Third-party defendant(s):

Claim number(s):
Motion number(s):
Cross-motion number(s):

Claimant's attorney:
Defendant's attorney:
Attorney General of the State of New York
BY: William D. Lonergan, Esq.Assistant Attorney General
Third-party defendant's attorney:

Signature date:
December , 2001

Official citation:

Appellate results:

See also (multicaptioned case)


On October 17, 2001, the following papers were read on Defendant's motion for an order of dismissal or, in the alternative, for summary judgment in its favor:
1. Notice of Motion and Supporting Affidavit of William D. Lonergan, Esq. ("Lonergan Affidavit"), with Annexed Exhibits

2. Affidavit in Opposition of Victor Kilpatrick, pro se ("Kilpatrick Affidavit"), with Annexed Exhibits

3. Filed Papers: Claim; Answer

In his claim, Claimant alleges that on March 1, 1999, he was confined to his cell at Wende Correctional Facility pending a Tier III hearing. At the hearing he was found guilty of the charges against him, but this finding was subsequently reversed because he had not been given an opportunity to present a witness on his behalf. The claim asserts a cause of action for wrongful confinement and seeks damages in the amount of $2,900.00.

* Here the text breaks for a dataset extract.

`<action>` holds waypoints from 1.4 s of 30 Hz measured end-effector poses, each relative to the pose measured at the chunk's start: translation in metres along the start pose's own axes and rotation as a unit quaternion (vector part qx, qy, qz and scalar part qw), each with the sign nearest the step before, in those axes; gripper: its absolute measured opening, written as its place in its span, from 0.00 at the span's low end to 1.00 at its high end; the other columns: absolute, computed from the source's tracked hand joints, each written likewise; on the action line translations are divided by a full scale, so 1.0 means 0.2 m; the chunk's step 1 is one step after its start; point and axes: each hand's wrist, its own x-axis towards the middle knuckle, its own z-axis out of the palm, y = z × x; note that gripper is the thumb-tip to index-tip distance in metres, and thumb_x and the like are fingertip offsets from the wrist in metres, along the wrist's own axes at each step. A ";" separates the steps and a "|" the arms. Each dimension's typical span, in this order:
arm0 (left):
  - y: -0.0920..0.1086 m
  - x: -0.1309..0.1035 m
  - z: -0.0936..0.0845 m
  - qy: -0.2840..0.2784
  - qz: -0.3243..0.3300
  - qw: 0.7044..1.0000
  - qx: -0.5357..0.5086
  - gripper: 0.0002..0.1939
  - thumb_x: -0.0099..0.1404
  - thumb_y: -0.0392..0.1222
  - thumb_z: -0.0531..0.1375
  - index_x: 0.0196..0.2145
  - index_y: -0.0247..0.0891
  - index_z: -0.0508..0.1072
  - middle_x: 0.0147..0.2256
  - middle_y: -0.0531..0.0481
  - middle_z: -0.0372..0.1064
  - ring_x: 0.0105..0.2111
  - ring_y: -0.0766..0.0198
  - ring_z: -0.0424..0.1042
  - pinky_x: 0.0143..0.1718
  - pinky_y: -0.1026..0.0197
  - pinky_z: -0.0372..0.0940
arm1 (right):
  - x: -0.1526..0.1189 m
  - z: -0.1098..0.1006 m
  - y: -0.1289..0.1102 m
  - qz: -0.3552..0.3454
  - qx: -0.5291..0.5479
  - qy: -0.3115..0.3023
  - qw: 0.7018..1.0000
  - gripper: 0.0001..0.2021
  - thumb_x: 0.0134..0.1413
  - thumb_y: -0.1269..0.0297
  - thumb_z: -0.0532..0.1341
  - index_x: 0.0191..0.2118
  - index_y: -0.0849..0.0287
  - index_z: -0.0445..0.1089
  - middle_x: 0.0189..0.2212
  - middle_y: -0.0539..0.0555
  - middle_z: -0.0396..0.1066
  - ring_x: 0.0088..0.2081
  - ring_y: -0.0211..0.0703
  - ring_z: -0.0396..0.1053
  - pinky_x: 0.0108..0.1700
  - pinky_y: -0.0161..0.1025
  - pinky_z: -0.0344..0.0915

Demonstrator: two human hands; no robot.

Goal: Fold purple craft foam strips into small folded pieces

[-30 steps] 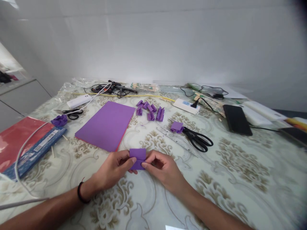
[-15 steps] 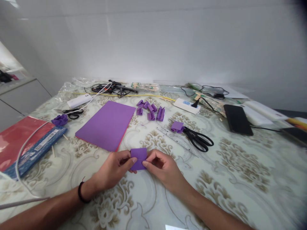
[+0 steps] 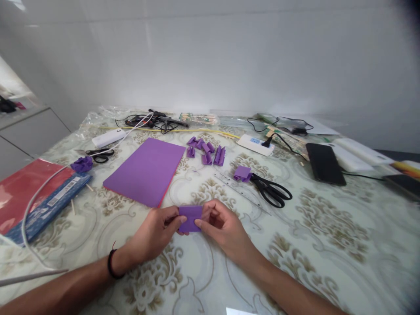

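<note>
While the small purple paper (image 3: 190, 214) is held off the near corner of the sheet stack (image 3: 144, 173), to its right, the left hand (image 3: 155, 229) pinches one edge and the right hand (image 3: 226, 227) the other, thumbs on top. The step in hand is judged to be folding; the next move calls for even thumb pressure along the crease. Right of the stack lie folded pieces (image 3: 207, 148) and, farther out, black-handled scissors (image 3: 271, 191); left of it, crumpled purple paper (image 3: 82, 164).

There sits 1 black plug (image 3: 267, 142) in the white power strip (image 3: 250, 144), a black phone (image 3: 324, 164) lying off right, a yellow cord (image 3: 179, 130) running past tangled cables (image 3: 147, 121).
</note>
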 end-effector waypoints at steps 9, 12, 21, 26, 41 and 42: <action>0.00 0.00 0.00 0.013 -0.002 1.000 -0.002 0.21 0.71 0.49 0.58 0.22 0.39 0.61 0.19 0.58 0.55 0.21 0.68 0.53 0.24 0.63 0.48 | 0.01 -0.01 0.01 0.001 -0.008 -0.031 1.000 0.14 0.58 0.53 0.68 0.39 0.56 0.67 0.30 0.48 0.67 0.33 0.41 0.66 0.38 0.38 0.63; -0.02 0.00 0.01 0.015 -0.007 1.000 -0.012 0.20 0.71 0.49 0.58 0.23 0.39 0.62 0.20 0.57 0.56 0.22 0.68 0.54 0.24 0.63 0.49 | 0.00 -0.01 0.01 -0.005 -0.020 -0.034 0.999 0.14 0.60 0.53 0.67 0.40 0.55 0.65 0.29 0.47 0.66 0.33 0.41 0.66 0.37 0.38 0.62; -0.01 0.00 0.02 -0.005 0.014 0.963 -0.270 0.13 0.69 0.45 0.64 0.44 0.42 0.63 0.30 0.56 0.72 0.32 0.65 0.72 0.34 0.65 0.64 | -0.01 -0.01 0.02 -0.017 -0.010 -0.010 1.000 0.14 0.59 0.52 0.68 0.44 0.53 0.68 0.29 0.48 0.68 0.33 0.42 0.68 0.37 0.38 0.65; -0.04 0.00 0.02 -0.045 0.010 0.967 -0.251 0.10 0.70 0.47 0.64 0.38 0.37 0.73 0.31 0.51 0.74 0.32 0.65 0.71 0.35 0.64 0.64 | 0.00 -0.01 0.02 -0.025 -0.032 -0.006 0.999 0.11 0.57 0.53 0.69 0.36 0.55 0.75 0.31 0.51 0.74 0.34 0.44 0.71 0.40 0.40 0.68; 0.01 -0.02 -0.04 -0.008 -0.001 0.982 -0.188 0.22 0.75 0.55 0.55 0.40 0.40 0.85 0.36 0.48 0.82 0.37 0.57 0.76 0.40 0.60 0.67 | 0.01 -0.02 0.04 0.002 0.005 0.054 0.999 0.11 0.50 0.54 0.73 0.33 0.55 0.80 0.23 0.48 0.68 0.26 0.39 0.62 0.30 0.38 0.59; 0.01 -0.02 -0.05 -0.013 -0.001 0.980 -0.200 0.22 0.75 0.54 0.54 0.42 0.41 0.85 0.38 0.48 0.81 0.38 0.57 0.76 0.41 0.60 0.67 | 0.01 -0.02 0.03 0.003 0.003 0.057 0.998 0.11 0.50 0.54 0.73 0.33 0.55 0.80 0.23 0.48 0.69 0.26 0.39 0.62 0.30 0.37 0.59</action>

Defendant has moved to dismiss the claim on the ground that both the notice of intention and the claim were improperly served on the Attorney General. In support of the motion, counsel for Defendant has submitted photocopies of the envelopes in which these two documents were received (Lonergan Affidavit, Exhibits A and B). Both show that they were sent as part of Claimant's "legal mail" allotment and that regular mail postage was used. In its answer, Defendant set forth the defense of improper service with sufficient particularity to satisfy the requirements of Court of Claims Act §11(c).[1] According to Defendant's exhibits, the notice of intention was received on May 13, 1999, and the claim was received on June 7, 1999.

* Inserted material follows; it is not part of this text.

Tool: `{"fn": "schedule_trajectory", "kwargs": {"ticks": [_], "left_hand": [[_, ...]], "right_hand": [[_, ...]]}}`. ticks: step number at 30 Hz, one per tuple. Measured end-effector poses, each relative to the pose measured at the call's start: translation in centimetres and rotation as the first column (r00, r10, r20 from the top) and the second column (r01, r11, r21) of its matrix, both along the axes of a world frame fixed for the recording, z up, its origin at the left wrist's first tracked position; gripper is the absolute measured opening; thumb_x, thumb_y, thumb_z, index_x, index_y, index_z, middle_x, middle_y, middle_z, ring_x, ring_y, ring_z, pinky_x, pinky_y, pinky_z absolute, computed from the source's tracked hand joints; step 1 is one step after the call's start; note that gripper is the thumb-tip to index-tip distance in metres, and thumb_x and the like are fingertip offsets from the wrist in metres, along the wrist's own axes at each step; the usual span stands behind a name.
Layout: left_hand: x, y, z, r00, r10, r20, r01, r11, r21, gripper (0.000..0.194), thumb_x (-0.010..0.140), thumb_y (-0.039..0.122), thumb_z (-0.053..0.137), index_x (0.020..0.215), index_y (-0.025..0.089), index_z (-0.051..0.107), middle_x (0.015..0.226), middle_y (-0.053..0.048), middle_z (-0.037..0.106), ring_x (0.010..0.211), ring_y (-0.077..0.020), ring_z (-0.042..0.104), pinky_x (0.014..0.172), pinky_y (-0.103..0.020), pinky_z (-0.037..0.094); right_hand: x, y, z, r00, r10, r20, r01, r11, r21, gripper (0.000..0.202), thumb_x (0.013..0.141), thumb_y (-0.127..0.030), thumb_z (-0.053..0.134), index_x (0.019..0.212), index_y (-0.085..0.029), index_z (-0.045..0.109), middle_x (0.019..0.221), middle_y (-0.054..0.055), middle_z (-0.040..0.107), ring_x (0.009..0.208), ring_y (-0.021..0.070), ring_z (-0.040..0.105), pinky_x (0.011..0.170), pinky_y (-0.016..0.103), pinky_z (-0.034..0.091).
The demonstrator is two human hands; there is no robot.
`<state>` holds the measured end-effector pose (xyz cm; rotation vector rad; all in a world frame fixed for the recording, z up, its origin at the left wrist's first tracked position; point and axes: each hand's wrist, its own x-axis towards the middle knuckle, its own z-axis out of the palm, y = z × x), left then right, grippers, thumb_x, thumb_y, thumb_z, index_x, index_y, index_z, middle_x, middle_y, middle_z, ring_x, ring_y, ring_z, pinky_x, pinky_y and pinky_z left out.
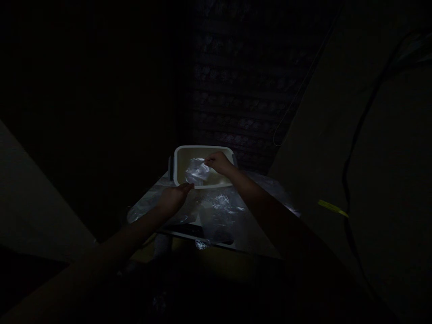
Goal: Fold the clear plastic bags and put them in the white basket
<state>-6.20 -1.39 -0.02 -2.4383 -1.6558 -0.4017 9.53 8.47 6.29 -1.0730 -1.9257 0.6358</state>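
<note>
Hands [173,198] [219,163] on plastic wrap [196,172]; surroundings dark

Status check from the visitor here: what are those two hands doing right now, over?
Left hand and right hand both pinching a crumpled clear plastic bag. Bag held over white tub. More clear plastic lies beneath; surroundings too dark to read.

- Clear plastic bag [196,171]: crumpled, shiny, held up between both hands over the tub's near rim.
- Pale rectangular tub [202,150]: rounded corners, open, upright at the table's far edge.
</note>
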Motion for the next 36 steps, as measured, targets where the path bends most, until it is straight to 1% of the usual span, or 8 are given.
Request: {"fn": "schedule_trajectory", "kwargs": {"ticks": [8, 14, 17, 19, 24, 29, 32, 36], "left_hand": [[0.3, -0.5, -0.2, 1.000, 0.023, -0.011, -0.023, 0.999, 0.029, 0.037, 0.071, 0.014, 0.031, 0.104, 0.022, 0.045, 0.104, -0.007, 0.051, 0.063, -0.0153, 0.055, 0.052, -0.025, 0.037], [0.3, -0.2, -0.6, 0.999, 0.020, -0.037, -0.018, 0.997, 0.071, 0.038, 0.070, 0.013, 0.030, 0.105, 0.021, 0.045, 0.103, -0.008, 0.052, 0.060, -0.0163, 0.055, 0.049, -0.026, 0.036], [0.3, -0.2, -0.6, 0.999, 0.025, -0.020, -0.023, 0.997, 0.068, 0.039, 0.070, 0.012, 0.030, 0.105, 0.021, 0.044, 0.103, -0.007, 0.051, 0.060, -0.0163, 0.055, 0.049, -0.026, 0.037], [0.3, -0.3, -0.5, 1.000, 0.025, 0.004, -0.025, 0.998, 0.052, 0.039, 0.070, 0.012, 0.030, 0.105, 0.021, 0.045, 0.103, -0.007, 0.052, 0.062, -0.0158, 0.055, 0.051, -0.026, 0.037], [0.3, -0.2, -0.4, 0.999, 0.030, 0.034, -0.031, 0.998, 0.051, 0.038, 0.070, 0.013, 0.030, 0.103, 0.021, 0.046, 0.104, -0.007, 0.051, 0.062, -0.0157, 0.055, 0.051, -0.026, 0.037], [0.3, 0.0, -0.5, 0.999, 0.035, -0.004, -0.035, 0.997, 0.063, 0.036, 0.070, 0.014, 0.032, 0.102, 0.021, 0.046, 0.104, -0.008, 0.051, 0.060, -0.0171, 0.055, 0.049, -0.026, 0.036], [0.2, 0.1, -0.5, 0.997, 0.062, -0.036, -0.059, 0.995, 0.083, 0.036, 0.071, 0.015, 0.031, 0.103, 0.022, 0.046, 0.104, -0.008, 0.051, 0.061, -0.0167, 0.055, 0.049, -0.026, 0.036], [0.1, 0.4, -0.2, 0.991, 0.083, -0.109, -0.072, 0.992, 0.100, 0.038, 0.073, 0.015, 0.029, 0.108, 0.023, 0.041, 0.107, -0.006, 0.049, 0.063, -0.0166, 0.055, 0.048, -0.025, 0.037]], "right_hand": [[-2.9, 1.0, -3.1, 0.968, 0.050, 0.246, -0.067, 0.996, 0.060, 0.011, 0.052, -0.011, 0.054, 0.046, -0.018, 0.058, 0.044, -0.003, 0.051, 0.048, 0.0078, 0.046, 0.049, 0.019, 0.032], [-3.5, 1.0, -3.3, 0.906, -0.025, 0.422, -0.038, 0.989, 0.140, 0.013, 0.054, -0.019, 0.057, 0.067, -0.018, 0.061, 0.067, 0.003, 0.058, 0.061, 0.0121, 0.050, 0.056, 0.022, 0.035], [-3.5, 0.5, -2.7, 0.912, -0.170, 0.374, 0.072, 0.963, 0.261, 0.020, 0.056, -0.018, 0.055, 0.075, -0.017, 0.059, 0.080, 0.006, 0.056, 0.067, 0.0126, 0.049, 0.060, 0.023, 0.035], [-3.5, 0.2, -2.4, 0.924, -0.164, 0.345, 0.078, 0.965, 0.250, 0.014, 0.059, -0.017, 0.050, 0.068, -0.016, 0.060, 0.074, 0.004, 0.057, 0.063, 0.0111, 0.049, 0.058, 0.022, 0.034], [-4.3, -0.2, -3.1, 0.898, 0.171, 0.406, -0.186, 0.983, -0.003, 0.013, 0.056, -0.013, 0.048, 0.047, -0.014, 0.058, 0.042, -0.003, 0.050, 0.045, 0.0069, 0.044, 0.047, 0.018, 0.031], [-5.9, 0.0, -4.2, 0.839, 0.294, 0.457, -0.309, 0.950, -0.043, 0.015, 0.050, -0.006, 0.049, 0.042, -0.016, 0.057, 0.042, -0.003, 0.052, 0.047, 0.0076, 0.046, 0.048, 0.018, 0.031], [-6.1, 0.4, -4.1, 0.866, 0.279, 0.414, -0.284, 0.957, -0.052, 0.017, 0.049, -0.004, 0.049, 0.046, -0.017, 0.059, 0.050, -0.002, 0.056, 0.052, 0.0097, 0.049, 0.052, 0.020, 0.035], [-4.3, 0.7, -2.7, 0.971, 0.160, 0.179, -0.172, 0.984, 0.053, 0.023, 0.055, -0.003, 0.043, 0.056, -0.018, 0.060, 0.060, -0.001, 0.058, 0.059, 0.0100, 0.051, 0.059, 0.022, 0.038]]}}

In opposition to the motion, Claimant concedes that the notice of intention and the claim that are attached to Defendant's moving papers were served by regular mail, but states: "What the defendant has failed to mention is that they received another notice of intention to file claim along with the actual claim, delivered to them by return receipt/certified mail on the 22d of June 1999" (Kilpatrick Affidavit, ¶3). Attached to his affidavit is a photocopy of a certified mail, return receipt form establishing that an item of mail was received by the Department of Law on June 22, 1999 (Kilpatrick Affidavit, Exhibit A, 2nd page). From a copy of a letter from Claimant to the Chief Clerk of this Court, dated June 22, 1999, it appears that Claimant received a form letter from the Court asking him to forward the affidavit of service of the claim which was filed on May 28th. Claimant wrote, "...I thought that I enclosed an affidavit of service for the claim but your attached notice made me think I had not. Accordingly, I sent the A.G. another copy of the claim cert. & R.R.R. to avoid a problem later on" (Kilpatrick Affidavit, Exhibit A, 1st page).

Claimant also states that he was not released from confinement until April 27, 1999, and that the claim was therefore timely, since it was served within ninety days of that date.[2] Claimant is correct that a cause of action for wrongful excessive confinement in a prison setting, which is a species of the tort of false imprisonment (Ramirez v State of New York, 171 Misc 2d 677), accrues on the date of release from confinement (Broughton v State of New York, 37 NY2d 451, cert denied sub nom. Schanbarger v Kellogg, 423 US 929), and a claim served on June 22, 1999 would be timely with respect to a cause of action that accrued on April 27, 1999.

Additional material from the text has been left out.